Find the line containing "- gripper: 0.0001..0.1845" in the listing below. Repeat it exactly, along with each following line up to and including the one containing "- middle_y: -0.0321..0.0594".

-------

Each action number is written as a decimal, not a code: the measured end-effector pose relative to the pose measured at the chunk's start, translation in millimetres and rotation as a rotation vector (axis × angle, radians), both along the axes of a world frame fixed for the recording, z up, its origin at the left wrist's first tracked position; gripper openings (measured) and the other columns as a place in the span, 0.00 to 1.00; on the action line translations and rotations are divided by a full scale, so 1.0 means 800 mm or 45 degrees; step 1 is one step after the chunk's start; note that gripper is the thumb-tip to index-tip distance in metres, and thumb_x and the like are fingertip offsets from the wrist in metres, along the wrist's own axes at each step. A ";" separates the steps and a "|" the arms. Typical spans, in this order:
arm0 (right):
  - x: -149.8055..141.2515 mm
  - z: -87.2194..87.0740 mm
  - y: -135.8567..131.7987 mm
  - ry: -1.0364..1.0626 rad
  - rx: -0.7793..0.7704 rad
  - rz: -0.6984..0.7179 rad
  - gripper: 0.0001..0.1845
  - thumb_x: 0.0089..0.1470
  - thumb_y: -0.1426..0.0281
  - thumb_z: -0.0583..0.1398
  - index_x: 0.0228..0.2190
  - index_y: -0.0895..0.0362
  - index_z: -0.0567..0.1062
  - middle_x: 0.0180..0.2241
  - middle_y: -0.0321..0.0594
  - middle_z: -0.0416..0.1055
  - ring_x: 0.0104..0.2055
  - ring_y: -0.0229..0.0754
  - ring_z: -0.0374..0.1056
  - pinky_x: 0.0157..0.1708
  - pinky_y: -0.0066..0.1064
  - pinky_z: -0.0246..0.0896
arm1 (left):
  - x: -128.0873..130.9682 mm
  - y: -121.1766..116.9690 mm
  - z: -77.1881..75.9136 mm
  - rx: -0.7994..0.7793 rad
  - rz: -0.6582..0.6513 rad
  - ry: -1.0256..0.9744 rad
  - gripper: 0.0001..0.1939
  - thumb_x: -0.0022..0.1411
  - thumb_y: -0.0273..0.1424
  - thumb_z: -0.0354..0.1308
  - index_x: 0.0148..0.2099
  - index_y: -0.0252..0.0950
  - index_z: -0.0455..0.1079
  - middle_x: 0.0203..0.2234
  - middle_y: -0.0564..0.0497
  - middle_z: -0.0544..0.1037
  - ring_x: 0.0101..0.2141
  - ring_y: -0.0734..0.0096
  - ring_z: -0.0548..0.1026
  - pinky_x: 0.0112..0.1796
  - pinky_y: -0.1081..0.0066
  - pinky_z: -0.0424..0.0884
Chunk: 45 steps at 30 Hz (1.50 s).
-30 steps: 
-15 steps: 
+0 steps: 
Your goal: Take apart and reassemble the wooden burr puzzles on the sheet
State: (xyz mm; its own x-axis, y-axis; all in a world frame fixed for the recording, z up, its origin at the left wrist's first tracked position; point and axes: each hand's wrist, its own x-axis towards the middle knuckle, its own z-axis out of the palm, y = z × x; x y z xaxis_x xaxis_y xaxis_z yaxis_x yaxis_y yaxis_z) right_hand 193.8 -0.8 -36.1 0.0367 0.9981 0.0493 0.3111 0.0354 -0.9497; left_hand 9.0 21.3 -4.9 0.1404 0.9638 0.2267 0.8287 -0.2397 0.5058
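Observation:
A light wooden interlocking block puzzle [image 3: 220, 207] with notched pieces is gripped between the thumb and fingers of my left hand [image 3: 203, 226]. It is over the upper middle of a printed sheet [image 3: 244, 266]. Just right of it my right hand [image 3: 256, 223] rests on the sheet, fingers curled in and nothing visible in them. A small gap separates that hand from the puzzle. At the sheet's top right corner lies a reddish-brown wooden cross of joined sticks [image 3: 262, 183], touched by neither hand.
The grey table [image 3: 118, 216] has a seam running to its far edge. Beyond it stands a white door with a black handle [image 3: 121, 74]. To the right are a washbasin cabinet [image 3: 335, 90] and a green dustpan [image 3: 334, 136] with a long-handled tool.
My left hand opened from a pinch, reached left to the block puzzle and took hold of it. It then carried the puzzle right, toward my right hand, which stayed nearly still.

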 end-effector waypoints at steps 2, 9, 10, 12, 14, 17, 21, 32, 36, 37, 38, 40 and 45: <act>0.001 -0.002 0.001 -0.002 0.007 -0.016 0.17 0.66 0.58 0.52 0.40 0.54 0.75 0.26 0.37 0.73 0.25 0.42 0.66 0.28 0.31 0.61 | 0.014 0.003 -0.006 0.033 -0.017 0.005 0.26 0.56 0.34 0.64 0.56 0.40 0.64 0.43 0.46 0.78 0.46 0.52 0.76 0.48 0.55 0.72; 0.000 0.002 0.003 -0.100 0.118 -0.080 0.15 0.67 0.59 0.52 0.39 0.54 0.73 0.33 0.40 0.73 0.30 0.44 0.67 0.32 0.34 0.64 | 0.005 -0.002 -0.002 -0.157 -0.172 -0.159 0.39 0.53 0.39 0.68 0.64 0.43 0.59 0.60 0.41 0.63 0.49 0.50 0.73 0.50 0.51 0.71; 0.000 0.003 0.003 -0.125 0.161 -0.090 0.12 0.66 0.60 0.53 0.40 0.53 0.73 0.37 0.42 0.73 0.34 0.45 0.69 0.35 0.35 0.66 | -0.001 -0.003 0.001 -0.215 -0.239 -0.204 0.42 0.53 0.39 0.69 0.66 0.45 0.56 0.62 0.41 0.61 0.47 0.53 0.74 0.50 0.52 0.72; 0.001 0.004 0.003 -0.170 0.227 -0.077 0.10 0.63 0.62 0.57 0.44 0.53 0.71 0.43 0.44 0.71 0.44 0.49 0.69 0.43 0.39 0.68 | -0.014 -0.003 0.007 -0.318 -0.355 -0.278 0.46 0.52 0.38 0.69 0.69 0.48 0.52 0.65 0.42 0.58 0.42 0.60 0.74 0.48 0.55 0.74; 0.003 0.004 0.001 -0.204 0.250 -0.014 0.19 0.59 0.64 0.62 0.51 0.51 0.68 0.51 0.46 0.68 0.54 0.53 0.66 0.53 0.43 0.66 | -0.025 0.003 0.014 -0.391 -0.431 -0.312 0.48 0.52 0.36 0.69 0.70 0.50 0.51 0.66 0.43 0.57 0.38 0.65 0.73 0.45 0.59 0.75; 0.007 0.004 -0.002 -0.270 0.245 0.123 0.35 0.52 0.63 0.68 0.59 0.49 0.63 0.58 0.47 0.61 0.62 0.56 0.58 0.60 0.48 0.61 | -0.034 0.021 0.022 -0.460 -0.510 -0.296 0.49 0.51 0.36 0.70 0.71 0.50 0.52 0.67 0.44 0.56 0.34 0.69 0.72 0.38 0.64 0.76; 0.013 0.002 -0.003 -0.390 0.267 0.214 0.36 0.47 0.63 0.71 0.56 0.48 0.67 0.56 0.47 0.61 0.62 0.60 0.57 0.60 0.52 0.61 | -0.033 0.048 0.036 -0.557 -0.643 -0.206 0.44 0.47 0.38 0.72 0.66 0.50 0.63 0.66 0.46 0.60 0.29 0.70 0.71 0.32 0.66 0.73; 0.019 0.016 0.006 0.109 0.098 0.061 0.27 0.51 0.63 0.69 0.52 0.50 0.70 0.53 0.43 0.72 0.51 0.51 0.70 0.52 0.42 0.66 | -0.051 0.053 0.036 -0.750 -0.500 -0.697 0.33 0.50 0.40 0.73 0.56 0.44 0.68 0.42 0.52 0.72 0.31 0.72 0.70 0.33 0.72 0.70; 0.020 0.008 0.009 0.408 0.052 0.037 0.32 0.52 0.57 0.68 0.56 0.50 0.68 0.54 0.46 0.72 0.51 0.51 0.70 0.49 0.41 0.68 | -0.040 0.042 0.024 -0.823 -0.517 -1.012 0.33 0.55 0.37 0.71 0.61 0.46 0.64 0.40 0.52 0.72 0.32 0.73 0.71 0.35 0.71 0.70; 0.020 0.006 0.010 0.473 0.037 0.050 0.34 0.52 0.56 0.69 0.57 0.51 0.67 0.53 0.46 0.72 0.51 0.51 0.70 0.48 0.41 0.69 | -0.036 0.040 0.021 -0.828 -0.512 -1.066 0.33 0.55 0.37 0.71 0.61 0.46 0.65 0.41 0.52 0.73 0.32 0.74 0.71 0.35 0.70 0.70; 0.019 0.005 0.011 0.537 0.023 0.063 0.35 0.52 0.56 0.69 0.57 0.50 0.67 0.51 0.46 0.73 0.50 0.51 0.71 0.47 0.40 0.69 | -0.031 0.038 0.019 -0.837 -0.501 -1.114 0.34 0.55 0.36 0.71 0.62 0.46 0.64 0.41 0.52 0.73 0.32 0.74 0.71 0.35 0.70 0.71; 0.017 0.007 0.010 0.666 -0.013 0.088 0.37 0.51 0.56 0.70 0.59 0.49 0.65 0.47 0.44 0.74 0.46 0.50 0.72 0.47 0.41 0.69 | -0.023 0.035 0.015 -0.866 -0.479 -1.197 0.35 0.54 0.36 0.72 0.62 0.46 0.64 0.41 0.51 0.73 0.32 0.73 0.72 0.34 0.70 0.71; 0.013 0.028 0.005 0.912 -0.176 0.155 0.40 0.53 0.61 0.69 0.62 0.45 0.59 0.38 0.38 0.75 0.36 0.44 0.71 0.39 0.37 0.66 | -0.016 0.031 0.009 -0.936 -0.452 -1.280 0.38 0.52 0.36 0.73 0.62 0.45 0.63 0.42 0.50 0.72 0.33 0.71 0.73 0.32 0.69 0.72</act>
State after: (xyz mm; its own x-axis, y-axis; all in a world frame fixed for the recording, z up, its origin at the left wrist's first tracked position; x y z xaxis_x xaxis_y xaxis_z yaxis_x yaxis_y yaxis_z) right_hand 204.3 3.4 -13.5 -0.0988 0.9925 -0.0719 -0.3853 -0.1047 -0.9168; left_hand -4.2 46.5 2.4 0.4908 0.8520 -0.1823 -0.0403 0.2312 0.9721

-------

> [Task output]:
  - gripper: 0.0001..0.1845
  - thumb_x: 0.0089..0.1470
  - thumb_y: -0.1426..0.0281
  - thumb_z: -0.0583..0.1398
  - index_x: 0.0228..0.2190
  - index_y: -0.0895..0.0362
  - index_z: -0.0567..0.1062
  - middle_x: 0.0180..0.2241
  - middle_y: -0.0321..0.0594

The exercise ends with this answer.